_Exercise aim:_
Instruction for the entries that follow: retype exactly the lines from the line with "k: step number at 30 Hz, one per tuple" to the line with "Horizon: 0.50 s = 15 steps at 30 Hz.", both included, and omit all others.

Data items
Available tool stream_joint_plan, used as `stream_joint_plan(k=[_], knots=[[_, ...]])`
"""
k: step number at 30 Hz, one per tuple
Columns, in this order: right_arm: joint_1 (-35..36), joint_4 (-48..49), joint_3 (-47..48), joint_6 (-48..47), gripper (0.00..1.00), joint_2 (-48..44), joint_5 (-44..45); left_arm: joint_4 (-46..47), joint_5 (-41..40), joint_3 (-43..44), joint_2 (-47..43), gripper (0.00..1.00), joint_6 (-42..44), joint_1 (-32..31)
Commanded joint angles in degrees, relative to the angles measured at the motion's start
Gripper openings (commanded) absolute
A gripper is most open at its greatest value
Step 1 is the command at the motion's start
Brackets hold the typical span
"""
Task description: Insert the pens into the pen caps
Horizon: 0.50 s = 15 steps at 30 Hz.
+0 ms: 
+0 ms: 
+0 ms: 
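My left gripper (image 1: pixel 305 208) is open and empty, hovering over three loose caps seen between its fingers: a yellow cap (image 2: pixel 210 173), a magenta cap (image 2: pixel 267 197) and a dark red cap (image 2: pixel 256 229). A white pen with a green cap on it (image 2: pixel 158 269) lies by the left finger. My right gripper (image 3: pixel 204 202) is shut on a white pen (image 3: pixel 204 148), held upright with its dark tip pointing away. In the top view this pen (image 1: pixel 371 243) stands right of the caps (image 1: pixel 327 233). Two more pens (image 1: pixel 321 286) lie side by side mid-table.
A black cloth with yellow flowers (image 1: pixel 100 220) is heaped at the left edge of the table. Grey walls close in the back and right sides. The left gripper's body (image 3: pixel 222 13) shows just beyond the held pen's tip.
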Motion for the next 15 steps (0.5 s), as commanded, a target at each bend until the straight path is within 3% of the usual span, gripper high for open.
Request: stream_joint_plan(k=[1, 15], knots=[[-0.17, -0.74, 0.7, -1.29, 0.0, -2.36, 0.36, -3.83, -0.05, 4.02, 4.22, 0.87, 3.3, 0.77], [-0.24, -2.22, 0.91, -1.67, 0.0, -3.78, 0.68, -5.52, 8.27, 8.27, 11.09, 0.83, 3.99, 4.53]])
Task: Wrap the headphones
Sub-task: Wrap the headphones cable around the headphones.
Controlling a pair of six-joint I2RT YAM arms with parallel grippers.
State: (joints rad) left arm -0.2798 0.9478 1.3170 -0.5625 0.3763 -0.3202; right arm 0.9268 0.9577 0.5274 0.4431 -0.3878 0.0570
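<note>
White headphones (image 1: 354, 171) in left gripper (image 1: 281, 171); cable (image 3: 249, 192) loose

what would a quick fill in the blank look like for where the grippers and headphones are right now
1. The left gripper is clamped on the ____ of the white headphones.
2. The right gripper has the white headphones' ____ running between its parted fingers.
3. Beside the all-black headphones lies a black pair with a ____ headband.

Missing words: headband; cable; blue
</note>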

_Response to the task:_
k: step number at 30 Hz, one per tuple
Columns, in this order: right_arm: joint_1 (-35..36), joint_4 (-48..49), joint_3 (-47..48), joint_6 (-48..47), gripper (0.00..1.00), joint_2 (-48..44), joint_5 (-44..45); left_arm: joint_4 (-46..47), joint_5 (-41..40), joint_3 (-43..44), joint_2 (-47..43), gripper (0.00..1.00), joint_6 (-42..44), joint_1 (-32..31)
Commanded joint angles in degrees, relative to the angles measured at the motion's start
Gripper openings (commanded) absolute
A gripper is most open at its greatest value
Step 1 is the command at the motion's start
Brackets hold the typical span
"""
Task description: Insert the pens into the pen caps
Horizon: 0.50 s = 15 steps at 30 Hz.

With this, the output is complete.